Task item: Write out the whole listing again, exactly as given.

Supplied data:
****************************************

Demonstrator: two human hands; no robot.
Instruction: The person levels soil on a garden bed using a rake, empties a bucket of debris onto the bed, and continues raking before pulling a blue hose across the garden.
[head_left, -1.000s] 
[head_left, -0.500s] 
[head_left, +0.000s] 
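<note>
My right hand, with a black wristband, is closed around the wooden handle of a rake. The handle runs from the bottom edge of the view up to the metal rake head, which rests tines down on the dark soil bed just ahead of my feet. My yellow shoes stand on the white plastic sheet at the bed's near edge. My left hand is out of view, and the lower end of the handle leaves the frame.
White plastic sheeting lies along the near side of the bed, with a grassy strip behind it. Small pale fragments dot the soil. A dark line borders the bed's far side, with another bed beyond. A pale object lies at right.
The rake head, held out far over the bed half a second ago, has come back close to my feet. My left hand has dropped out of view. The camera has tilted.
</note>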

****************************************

Answer area:
Demonstrator: two human hands; no robot.
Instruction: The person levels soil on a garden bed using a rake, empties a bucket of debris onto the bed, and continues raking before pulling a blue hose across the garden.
[head_left, -1.000s] 
[head_left, -0.500s] 
[head_left, +0.000s] 
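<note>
My right hand, with a black wristband, is closed around the wooden handle of a rake. The handle runs from the bottom edge of the view up to the metal rake head, which rests tines down on the dark soil bed just ahead of my feet. My yellow shoes stand on the white plastic sheet at the bed's near edge. My left hand is out of view, and the lower end of the handle leaves the frame.
White plastic sheeting lies along the near side of the bed, with a grassy strip behind it. Small pale fragments dot the soil. A dark line borders the bed's far side, with another bed beyond. A pale object lies at right.
The rake head, held out far over the bed half a second ago, has come back close to my feet. My left hand has dropped out of view. The camera has tilted.
</note>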

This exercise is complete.